▶ **Dataset excerpt**

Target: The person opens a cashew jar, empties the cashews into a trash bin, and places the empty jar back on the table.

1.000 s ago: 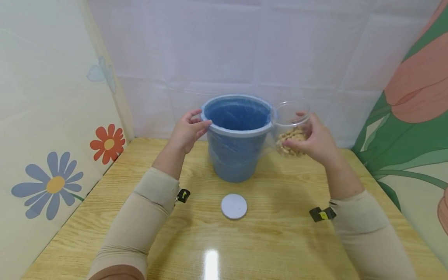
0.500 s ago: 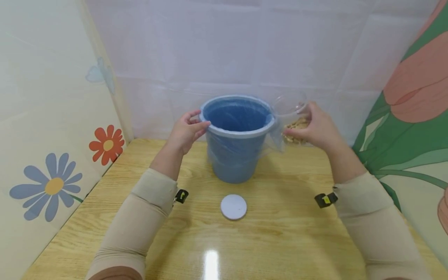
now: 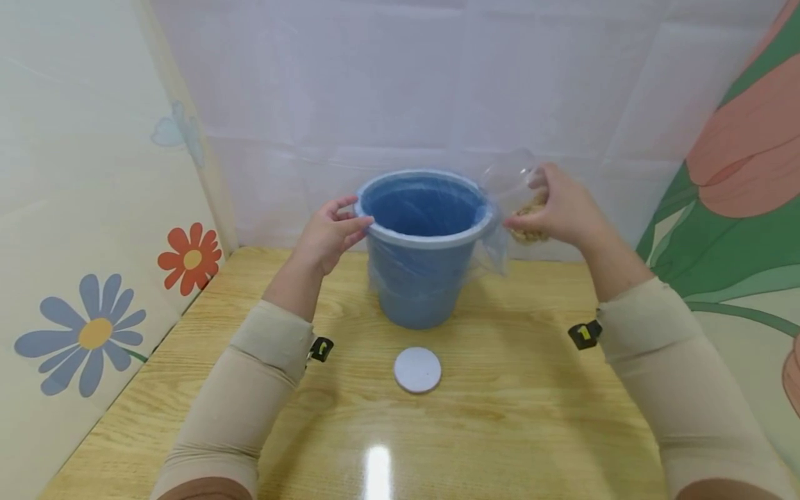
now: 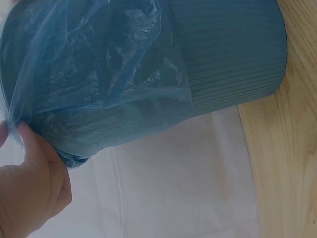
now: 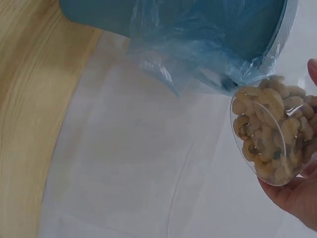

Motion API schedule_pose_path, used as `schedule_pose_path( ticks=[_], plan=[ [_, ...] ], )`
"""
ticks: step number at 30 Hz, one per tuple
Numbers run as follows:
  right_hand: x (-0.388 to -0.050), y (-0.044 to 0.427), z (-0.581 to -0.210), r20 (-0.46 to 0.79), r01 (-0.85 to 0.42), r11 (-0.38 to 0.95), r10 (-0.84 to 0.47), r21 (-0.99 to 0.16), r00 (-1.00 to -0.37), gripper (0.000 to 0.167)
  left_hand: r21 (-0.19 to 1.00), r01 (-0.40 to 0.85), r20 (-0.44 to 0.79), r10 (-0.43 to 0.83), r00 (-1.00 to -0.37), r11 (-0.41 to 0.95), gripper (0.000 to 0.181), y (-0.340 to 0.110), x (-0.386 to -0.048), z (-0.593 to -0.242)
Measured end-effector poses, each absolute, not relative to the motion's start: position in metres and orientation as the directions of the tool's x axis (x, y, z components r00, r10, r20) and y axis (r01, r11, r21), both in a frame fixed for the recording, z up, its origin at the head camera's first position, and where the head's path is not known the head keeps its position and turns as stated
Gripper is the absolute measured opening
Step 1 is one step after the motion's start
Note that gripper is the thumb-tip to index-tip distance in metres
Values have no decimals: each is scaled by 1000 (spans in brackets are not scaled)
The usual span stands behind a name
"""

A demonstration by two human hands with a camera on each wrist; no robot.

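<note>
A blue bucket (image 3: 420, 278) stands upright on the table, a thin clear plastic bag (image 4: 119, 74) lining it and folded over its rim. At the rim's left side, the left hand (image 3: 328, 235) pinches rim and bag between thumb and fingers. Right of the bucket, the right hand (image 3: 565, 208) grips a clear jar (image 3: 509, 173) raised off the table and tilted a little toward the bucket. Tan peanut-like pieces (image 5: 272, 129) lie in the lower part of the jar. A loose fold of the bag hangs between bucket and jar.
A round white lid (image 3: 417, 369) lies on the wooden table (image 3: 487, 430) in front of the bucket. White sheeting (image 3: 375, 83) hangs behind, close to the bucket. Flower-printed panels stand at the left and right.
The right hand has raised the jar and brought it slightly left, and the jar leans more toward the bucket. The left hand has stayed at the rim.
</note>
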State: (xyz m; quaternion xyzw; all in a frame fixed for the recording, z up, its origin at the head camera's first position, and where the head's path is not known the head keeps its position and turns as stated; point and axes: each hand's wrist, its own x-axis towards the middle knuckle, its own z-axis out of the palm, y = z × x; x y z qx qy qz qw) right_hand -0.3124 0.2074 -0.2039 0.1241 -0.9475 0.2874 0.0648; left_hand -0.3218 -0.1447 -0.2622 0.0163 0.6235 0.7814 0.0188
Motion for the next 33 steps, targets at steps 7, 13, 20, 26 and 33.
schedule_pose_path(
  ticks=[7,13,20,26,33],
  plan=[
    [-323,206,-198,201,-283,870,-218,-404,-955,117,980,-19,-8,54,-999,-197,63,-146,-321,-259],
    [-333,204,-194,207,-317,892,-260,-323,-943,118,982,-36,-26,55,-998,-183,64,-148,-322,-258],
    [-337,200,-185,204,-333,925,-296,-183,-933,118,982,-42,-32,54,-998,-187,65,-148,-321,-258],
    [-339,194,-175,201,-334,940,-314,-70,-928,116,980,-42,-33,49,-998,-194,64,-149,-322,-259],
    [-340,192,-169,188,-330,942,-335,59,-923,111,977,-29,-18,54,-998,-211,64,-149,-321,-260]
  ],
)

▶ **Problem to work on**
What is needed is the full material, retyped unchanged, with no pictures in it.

▶ **Your solution**
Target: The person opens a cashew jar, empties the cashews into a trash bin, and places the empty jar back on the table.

1.000 s ago: 
0.500 s ago: 
now: 
now: 
now: 

Motion API schedule_pose_path, used as `schedule_pose_path( ticks=[_], plan=[ [_, ...] ], )`
"""
ticks: step number at 30 Hz, one per tuple
Numbers run as follows:
  right_hand: x (-0.388 to -0.050), y (-0.044 to 0.427), z (-0.581 to -0.210), r20 (-0.46 to 0.79), r01 (-0.85 to 0.42), r11 (-0.38 to 0.95), r10 (-0.84 to 0.47), r21 (-0.99 to 0.16), r00 (-1.00 to -0.37), gripper (0.000 to 0.167)
  left_hand: r21 (-0.19 to 1.00), r01 (-0.40 to 0.85), r20 (-0.44 to 0.79), r10 (-0.43 to 0.83), r00 (-1.00 to -0.37), r11 (-0.41 to 0.95), gripper (0.000 to 0.181), y (-0.340 to 0.110), x (-0.386 to -0.048), z (-0.593 to -0.242)
Measured end-effector poses, each absolute, not relative to the motion's start: position in metres and orientation as the directions of the tool's x axis (x, y, z components r00, r10, r20) and y axis (r01, r11, r21), both in a frame fixed for the recording, z up, its origin at the head camera's first position, and where the head's path is not known the head keeps its position and turns as stated
Gripper is the absolute measured opening
Step 1 is one step after the motion's start
Note that gripper is the thumb-tip to index-tip distance in metres
Values have no decimals: each is scaled by 1000 (spans in brackets are not scaled)
The usual span stands behind a name
"""

A demonstration by two human hands with a camera on each wrist; no robot.

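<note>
A blue bucket (image 3: 420, 278) stands upright on the table, a thin clear plastic bag (image 4: 119, 74) lining it and folded over its rim. At the rim's left side, the left hand (image 3: 328, 235) pinches rim and bag between thumb and fingers. Right of the bucket, the right hand (image 3: 565, 208) grips a clear jar (image 3: 509, 173) raised off the table and tilted a little toward the bucket. Tan peanut-like pieces (image 5: 272, 129) lie in the lower part of the jar. A loose fold of the bag hangs between bucket and jar.
A round white lid (image 3: 417, 369) lies on the wooden table (image 3: 487, 430) in front of the bucket. White sheeting (image 3: 375, 83) hangs behind, close to the bucket. Flower-printed panels stand at the left and right.
The right hand has raised the jar and brought it slightly left, and the jar leans more toward the bucket. The left hand has stayed at the rim.
</note>
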State: (xyz m; quaternion xyzw; all in a frame fixed for the recording, z up, its origin at the head camera's first position, and where the head's path is not known the head keeps its position and turns as stated; point and axes: each hand's wrist, its own x-axis towards the middle knuckle, its own z-axis out of the palm, y = z × x; x y z qx qy qz qw) right_hand -0.3124 0.2074 -0.2039 0.1241 -0.9475 0.2874 0.0648; left_hand -0.3218 -0.1447 -0.2622 0.0163 0.6235 0.7814 0.0188
Motion for the next 33 steps, targets at steps 7, 13, 20, 26 and 33.
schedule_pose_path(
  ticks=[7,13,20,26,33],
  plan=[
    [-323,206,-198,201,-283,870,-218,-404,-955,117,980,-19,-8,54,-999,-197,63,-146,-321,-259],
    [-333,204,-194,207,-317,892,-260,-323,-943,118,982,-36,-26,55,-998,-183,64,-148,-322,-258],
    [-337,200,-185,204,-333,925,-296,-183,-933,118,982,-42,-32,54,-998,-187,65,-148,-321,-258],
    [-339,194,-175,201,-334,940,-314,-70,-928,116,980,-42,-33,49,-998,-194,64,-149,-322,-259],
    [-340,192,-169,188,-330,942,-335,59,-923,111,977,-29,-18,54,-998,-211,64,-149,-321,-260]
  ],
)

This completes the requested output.